• **TASK STATEMENT**
Print the listing in full, with no character changed.

• **GIVEN INFORMATION**
....

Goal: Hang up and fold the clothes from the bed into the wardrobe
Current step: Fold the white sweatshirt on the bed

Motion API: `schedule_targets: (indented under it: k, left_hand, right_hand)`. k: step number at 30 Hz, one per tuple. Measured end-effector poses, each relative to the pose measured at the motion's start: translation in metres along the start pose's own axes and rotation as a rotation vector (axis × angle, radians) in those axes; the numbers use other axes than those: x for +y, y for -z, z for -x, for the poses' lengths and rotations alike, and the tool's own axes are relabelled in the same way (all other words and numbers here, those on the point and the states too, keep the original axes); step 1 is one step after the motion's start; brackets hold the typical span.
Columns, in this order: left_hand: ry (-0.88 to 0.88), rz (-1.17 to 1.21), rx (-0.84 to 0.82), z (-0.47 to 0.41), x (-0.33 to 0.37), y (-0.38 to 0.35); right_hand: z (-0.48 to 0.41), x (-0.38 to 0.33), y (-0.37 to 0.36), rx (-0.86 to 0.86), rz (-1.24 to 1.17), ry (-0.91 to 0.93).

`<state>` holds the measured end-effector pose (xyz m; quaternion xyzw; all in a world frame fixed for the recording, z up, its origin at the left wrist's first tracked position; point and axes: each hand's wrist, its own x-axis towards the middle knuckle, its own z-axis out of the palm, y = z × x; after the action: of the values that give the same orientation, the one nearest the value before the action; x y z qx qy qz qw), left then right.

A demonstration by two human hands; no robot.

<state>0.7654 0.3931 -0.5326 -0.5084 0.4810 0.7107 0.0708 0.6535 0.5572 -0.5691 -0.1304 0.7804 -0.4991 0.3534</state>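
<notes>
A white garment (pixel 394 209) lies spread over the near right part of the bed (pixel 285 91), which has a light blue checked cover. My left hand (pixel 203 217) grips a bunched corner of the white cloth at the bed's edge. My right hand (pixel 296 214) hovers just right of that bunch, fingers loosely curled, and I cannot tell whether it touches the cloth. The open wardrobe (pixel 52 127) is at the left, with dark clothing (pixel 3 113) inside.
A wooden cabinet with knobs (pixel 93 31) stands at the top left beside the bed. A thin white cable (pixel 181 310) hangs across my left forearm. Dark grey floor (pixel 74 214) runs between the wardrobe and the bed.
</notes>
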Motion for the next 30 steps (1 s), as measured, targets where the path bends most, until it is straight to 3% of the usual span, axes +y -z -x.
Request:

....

• **COMPLETED TASK**
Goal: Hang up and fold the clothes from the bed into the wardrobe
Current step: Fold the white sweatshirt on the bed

Motion API: `schedule_targets: (indented under it: k, left_hand, right_hand)`. k: step number at 30 Hz, one per tuple. Measured end-effector poses, each relative to the pose measured at the motion's start: translation in metres along the start pose's own axes and rotation as a rotation vector (axis × angle, radians) in those axes; the numbers use other axes than those: x for +y, y for -z, z for -x, for the poses' lengths and rotations alike, and the tool's own axes are relabelled in the same way (all other words and numbers here, those on the point and the states too, keep the original axes); step 1 is one step after the motion's start; brackets hold the typical span.
Columns, in this order: left_hand: ry (-0.88 to 0.88), rz (-1.17 to 1.21), rx (-0.84 to 0.82), z (-0.47 to 0.41), x (-0.33 to 0.37), y (-0.38 to 0.35); right_hand: z (-0.48 to 0.41), x (-0.38 to 0.33), y (-0.37 to 0.36), rx (-0.86 to 0.86), rz (-1.24 to 1.17), ry (-0.91 to 0.93).

`<state>` holds the measured end-effector pose (xyz m; quaternion xyzw; all in a world frame fixed for the recording, z up, its origin at the left wrist's first tracked position; point and axes: each hand's wrist, its own x-axis towards the middle knuckle, its own z-axis out of the palm, y = z × x; after the action: of the values that give the same orientation, the one nearest the value before the action; x y z qx qy qz qw), left then right.

A demonstration by two human hands; no robot.

<state>0.7654 0.3931 -0.5326 -0.5084 0.4810 0.7107 0.0708 0.6535 0.5572 -0.5691 -0.1304 0.7804 -0.4991 0.3534</state>
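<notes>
A white garment (pixel 394 209) lies spread over the near right part of the bed (pixel 285 91), which has a light blue checked cover. My left hand (pixel 203 217) grips a bunched corner of the white cloth at the bed's edge. My right hand (pixel 296 214) hovers just right of that bunch, fingers loosely curled, and I cannot tell whether it touches the cloth. The open wardrobe (pixel 52 127) is at the left, with dark clothing (pixel 3 113) inside.
A wooden cabinet with knobs (pixel 93 31) stands at the top left beside the bed. A thin white cable (pixel 181 310) hangs across my left forearm. Dark grey floor (pixel 74 214) runs between the wardrobe and the bed.
</notes>
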Motion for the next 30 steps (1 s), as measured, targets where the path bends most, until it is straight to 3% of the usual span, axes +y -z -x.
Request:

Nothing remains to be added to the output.